#国土軸の旅(2日目⑨)夜の衣笠(立命館大学)へ行こう!
前回までのあらすじ:大体13日くらいかけて神戸から札幌まで鉄路航路を辿り帰る旅の途中、京都鉄道博物館に寄った。
私には立命館大学に行きたかった。
もしかすると「行きたいところ」が殆どないにも拘らず"発動"してしまった、この「国土軸の旅」などという虚しいダイナミズムをたたえるように名付けられた奇行の内で、たったみっつの「行きたいところ」の内ひとつがなんと立命館大学だったのかもしれない。
何故立命館なのか。
これは単純な理由で、サークルの先輩とその(元)顧問が立命館大学に在籍されているからに他ならなかった。
アポをとり、早速向かう。
まず鉄博を出てJR梅小路西京都駅なる、なんとも締まらない名前の駅へ向かう。
駅前は小綺麗で、このビミョーな駅名。
なるほど国鉄民営化前後の開業か!などと早合点していたが、2年経ってから調べてみると国鉄民営化後どころではなく、なんと2019年3月の開業らしい。
ほとんど令和の産物、出来たてホヤホヤの駅を私は訪れていたようだ。
おそらくこの駅を昭和60年代の開業だろうと早合点した要因として、私が当時札幌市民で、JRの新駅といえば昭和60年代に違いないと考えていたことが挙げられる。2021年の北海道にはロイズタウン駅も名寄高校駅も無かった(既に工事は進んでいたでしょとか言わない)し、この記事を書いている2023年の私にだってボールパーク新駅が出来るかどうかなどは分からないのだ。
実は山陰本線の一部であるらしいJR嵯峨野線に乗ることほんの数分、ちょっと暗い気持ちになりつつ高2の修学旅行以来となる円町駅に降り立った。相変わらず「京都」らしからぬ(?)猥雑な小ビルの街で、妙に印象的である。
高2の時は確かこのあたりから嵐山渡月橋へ行こうとして市内を循環するバス路線の反対方向へ行く便に乗ってしまったで、細心の注意を払いつつ市営バスの停留所を探す。
いざ意気込んでバスに乗る。
バスはどんどん込み入った路地裏に入り、うねうねとこの街でやたら見かける原付と並走して離合も出来やしない道をすいすいと進む。
これは運転士の熟練がゆえなのだろうが、しかし北海道ではまずあり得ないこのミスマッチな路地裏とバスを振り返る時、私はテーマパークを連想してしまう。

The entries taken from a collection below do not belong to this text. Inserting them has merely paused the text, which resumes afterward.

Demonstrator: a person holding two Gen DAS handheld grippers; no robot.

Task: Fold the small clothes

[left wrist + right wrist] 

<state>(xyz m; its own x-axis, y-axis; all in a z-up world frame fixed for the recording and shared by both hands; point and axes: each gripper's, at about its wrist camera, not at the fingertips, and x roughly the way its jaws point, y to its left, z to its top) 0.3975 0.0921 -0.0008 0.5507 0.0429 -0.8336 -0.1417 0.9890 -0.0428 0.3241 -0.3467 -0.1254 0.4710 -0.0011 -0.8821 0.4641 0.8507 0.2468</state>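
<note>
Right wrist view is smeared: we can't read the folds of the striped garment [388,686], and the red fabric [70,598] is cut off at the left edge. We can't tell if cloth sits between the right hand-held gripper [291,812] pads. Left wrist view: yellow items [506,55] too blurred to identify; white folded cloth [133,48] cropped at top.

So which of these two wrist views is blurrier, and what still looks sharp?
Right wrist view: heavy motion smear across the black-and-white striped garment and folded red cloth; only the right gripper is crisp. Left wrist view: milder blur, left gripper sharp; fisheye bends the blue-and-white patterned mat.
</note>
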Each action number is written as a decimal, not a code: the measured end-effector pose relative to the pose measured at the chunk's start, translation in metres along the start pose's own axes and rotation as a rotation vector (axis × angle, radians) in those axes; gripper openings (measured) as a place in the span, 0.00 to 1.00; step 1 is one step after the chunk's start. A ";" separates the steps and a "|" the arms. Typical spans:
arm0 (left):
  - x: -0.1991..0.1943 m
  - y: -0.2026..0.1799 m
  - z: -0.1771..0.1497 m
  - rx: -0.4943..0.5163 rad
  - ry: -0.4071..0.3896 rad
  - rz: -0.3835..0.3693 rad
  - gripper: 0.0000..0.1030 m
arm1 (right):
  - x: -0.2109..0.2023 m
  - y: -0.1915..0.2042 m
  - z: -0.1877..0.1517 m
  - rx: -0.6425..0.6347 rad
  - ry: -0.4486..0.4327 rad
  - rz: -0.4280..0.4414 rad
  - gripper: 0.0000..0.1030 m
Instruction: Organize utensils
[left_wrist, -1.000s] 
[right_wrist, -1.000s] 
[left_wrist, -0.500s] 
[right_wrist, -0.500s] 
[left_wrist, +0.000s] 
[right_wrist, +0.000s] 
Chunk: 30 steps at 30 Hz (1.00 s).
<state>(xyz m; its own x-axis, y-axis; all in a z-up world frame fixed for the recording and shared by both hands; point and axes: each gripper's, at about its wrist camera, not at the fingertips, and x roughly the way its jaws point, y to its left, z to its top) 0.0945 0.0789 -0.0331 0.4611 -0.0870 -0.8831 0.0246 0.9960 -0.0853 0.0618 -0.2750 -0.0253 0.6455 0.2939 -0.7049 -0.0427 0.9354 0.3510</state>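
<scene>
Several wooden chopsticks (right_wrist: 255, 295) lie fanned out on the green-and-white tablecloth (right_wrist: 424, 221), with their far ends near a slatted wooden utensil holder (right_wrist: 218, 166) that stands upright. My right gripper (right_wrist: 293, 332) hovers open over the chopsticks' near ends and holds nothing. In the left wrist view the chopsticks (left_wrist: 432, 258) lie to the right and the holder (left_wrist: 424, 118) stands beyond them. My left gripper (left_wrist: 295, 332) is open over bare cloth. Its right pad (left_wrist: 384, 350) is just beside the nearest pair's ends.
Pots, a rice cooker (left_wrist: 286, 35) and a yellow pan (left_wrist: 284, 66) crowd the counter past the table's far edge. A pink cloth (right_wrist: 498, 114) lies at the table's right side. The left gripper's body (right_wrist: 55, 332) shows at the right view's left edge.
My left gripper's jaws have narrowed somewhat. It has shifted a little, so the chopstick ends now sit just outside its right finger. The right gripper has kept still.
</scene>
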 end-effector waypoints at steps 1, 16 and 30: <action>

自転車と原付とバスの街・京都に感心していた私もやがて乗るバスを5年越しにまた間違えたことに気がつき慌てて降りる。もちろん一人だ。
名も忘れたその停留所からどうやって巻き返したのかは定かではないものの、おそらくは一度西ノ京円町へ戻り、どうにか立命館大学衣笠キャンパスへたどり着いたのが18:16頃のことらしい。
予定より30分遅れ程度で済んだのもまたバスの街・京都のおかげなのかもしれない。
衣笠キャンパスの瀟洒な建築群に圧倒されしょぼんとしながらキャンパス(というより街?)を歩くこと数分、防災地理研究所へ着いた。
対外的な自動ドアの玄関は既に閉じられていたので裏口から招かれて入る。
そこで私はかつて北海学園大にいたM先生と、同大人文学部を卒業した立命館大院生の先輩と会い、研究所内でケーキと電気(つまりスマホのバッテリー)を出されるなど、もてなされた。
話は多岐にわたり、トラブル続きだったマ○ブラ部とその周辺について元幹部として元顧問に報告したものの、しかし楽しかった記憶しかない。
私は友人の事前離脱というヘンな事態にまいっちゃった2日目の夜にして、ようやく、というべきか、それとも早々に、というべきか孤独感を癒やされたのだ。
そして私は2人に手を振り見送ってもらい、衣笠キャンパスのすぐ北を通る道に面する(なんと美術館の前にある。さすが京都!)立命館大前停留所よりふたたび市営バス(市バス)に乗り、おそらくは晴れやかな顔で今宵の宿タビノス京都のある五条大橋らへんへと向かった。